População densa, informalidade e saúde precária: as cidades mais expostas à covid-19. Por Erick Gimenes

Atualizado em 15 de abril de 2020 às 22:09
Menino brinca em área de São João do Meriti, o município mais frágil ao coronavírus, conforme estudo – Foto: Tânia Rego/Agência Brasil

Publicado originalmente no Brasil de Fato

Por Erick Gimenes

Populações envelhecidas e amontoadas, alto índice de informalidade e estrutura sanitária em ruínas formam a combinação trágica para que municípios pequenos e médios estejam no topo da cadeia dos mais frágeis ao novo coronavírus no Brasil.

Um estudo conduzido pelo geógrafo e cientista de dados Ronnie Aldrin Silva, divulgado pela Fundação Perseu Abramo, aponta que, entre os 30 municípios mais vulneráveis à covid-19, apenas quatro tem mais que 500 mil habitantes. A maioria tem alto índice de pobreza e favelização de moradores. Entre as capitais, só Fortaleza aparece na lista dos primeiros.

Ronnie é autor de publicações sobre as temáticas de exclusão social, mercado de trabalho e gestão pública e construiu a análise com base em microdados públicos fornecidos pelo Instituto Brasileiro de Geografia e Estatística (IBGE) e pelo Sistema Único de Saúde (SUS).

Segundo o autor, a análise não leva em conta os números de casos atuais divulgados pelo Ministério da Saúde em nem pretende fazer projeções de doentes. A ideia é apontar quão exposto está cada município para que, a partir das mazelas estruturais diagnosticadas, as autoridades saibam por onde começar a lidar com a doença.

“O objetivo principal é auxiliar o gestor público para ver em que situação de fragilidade, de vulnerabilidade, está o município dele para um eventual alastramento do coronavírus. E para que ele tome atitudes de prevenção, uma vez que é de conhecimento universal que, quanto antes você atuar, menores vão ser os efeitos na sua população”, explica Aldrin.

Combinação desastrosa

Para chegar ao resultado, o pesquisador analisou 18 indicadores e os agregou em cinco dimensões principais: densidade demográfica, faixa etária, infraestrutura sanitária e elétrica, mercado de trabalho e estrutura de saúde.

Todos são índices relevantes, ressalta o autor, mas uma combinação, em especial, é desastrosa para uma pandemia viral: populações densas e mercado de trabalho inconsistente.

Infografia: Fernando Bertolo

É o caso do líder do ranking, São João do Meriti, município da Baixada Fluminense, na região metropolitana do Rio de Janeiro, que já foi vila de fazendas e capelas religiosas nos séculos 17 e 18 e hoje é conhecido como “formigueiro das Américas”.

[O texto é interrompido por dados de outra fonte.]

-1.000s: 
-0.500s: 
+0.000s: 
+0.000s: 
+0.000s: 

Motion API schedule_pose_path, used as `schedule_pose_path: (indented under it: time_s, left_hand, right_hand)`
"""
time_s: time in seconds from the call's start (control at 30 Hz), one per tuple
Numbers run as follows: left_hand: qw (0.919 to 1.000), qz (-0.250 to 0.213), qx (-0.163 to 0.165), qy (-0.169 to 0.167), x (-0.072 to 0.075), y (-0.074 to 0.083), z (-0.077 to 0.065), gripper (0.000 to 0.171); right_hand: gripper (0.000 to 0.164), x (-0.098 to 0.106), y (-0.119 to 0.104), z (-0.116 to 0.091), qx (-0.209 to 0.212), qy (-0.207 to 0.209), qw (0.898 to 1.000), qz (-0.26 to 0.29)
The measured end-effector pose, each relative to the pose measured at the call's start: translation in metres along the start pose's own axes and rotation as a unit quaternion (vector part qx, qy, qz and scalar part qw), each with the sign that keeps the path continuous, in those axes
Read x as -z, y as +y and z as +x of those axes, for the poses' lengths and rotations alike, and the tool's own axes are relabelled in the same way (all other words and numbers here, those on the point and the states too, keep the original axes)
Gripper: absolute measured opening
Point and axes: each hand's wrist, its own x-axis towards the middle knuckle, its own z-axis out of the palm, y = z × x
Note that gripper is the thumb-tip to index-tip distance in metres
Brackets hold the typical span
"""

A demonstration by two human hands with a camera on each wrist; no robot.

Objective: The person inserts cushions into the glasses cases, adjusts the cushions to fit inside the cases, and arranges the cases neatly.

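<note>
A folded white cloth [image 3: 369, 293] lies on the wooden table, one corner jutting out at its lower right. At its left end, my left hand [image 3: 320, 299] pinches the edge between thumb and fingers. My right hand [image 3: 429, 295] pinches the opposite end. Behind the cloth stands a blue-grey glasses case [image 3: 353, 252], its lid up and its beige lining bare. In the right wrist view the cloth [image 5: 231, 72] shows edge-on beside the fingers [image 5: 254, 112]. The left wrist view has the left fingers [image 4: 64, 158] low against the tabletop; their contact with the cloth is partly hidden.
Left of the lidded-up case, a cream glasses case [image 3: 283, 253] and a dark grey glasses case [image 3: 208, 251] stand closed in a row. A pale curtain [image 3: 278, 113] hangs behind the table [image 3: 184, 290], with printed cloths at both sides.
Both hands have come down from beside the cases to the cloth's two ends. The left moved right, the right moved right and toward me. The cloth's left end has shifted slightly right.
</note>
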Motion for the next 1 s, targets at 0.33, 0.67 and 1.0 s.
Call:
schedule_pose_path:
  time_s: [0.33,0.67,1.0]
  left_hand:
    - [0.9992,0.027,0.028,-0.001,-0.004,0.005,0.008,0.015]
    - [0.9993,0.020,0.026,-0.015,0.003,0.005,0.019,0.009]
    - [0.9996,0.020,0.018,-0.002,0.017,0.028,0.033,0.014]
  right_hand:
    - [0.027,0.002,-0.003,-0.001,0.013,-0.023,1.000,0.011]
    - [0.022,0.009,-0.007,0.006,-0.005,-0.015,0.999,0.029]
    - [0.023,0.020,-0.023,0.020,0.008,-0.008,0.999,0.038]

Por lá, vivem aglutinadas 472.406 pessoas, segundo o Censo. É a maior densidade populacional do país. Como se não bastasse, os meritienses trabalham com muita informalidade e pouca chance de parar de trabalhar para fazer quarentena.

“Ele [o município] tem uma grande densidade demográfica e condições de mercado de trabalho muito precárias. Então, junta esses dois fatores: as pessoas vão precisar ir para a rua, em São João de Meriti, para trabalhar. Eles vão se relacionar, inevitavelmente, com muita gente”, alerta o pesquisador.

Estrutura desigual

Ronnie destaca que, por mais que liderem o número de casos de covid em números absolutos, capitais fogem da lista de mais fragilidade porque conseguem manter estrutura melhor.

“Geralmente as capitais têm seus problemas, como violência, mas oferecem melhor infraestrutura para a população, em média. Você tem melhores empregos, tem melhor infraestrutura sanitária e de saúde. Por mais que você tenha muitos casos, você tem uma estrutura sanitária melhor para lavar a mão, você tem um percentual maior de pessoas que podem fazer quarentena”, afirma.

Ronnie ressalta que os problemas apontados no estudo são estruturais, enraizados, impossíveis de serem solucionados em pouco tempo. Por isso, ao passo em que a pandemia se alastra de imediato, ele sugere que as autoridades locais e o governo federal busquem soluções paliativas, principalmente focadas em programas de transferência de renda.

“Esses índices mostram problemas estruturais da cidade. Coisa que não se resolvem em dez, às vezes até em 20 anos com uma política focada nisso. Você tem que pensar em programas de transferência de renda de uma forma mais intensa nesses municípios. Seja a estrutura do Estado organizando, o município organizando. De repente, uma bolsa maior para esse município. É uma ferramenta que o governo federal, inclusive, poderia utilizar”, deixa no ar.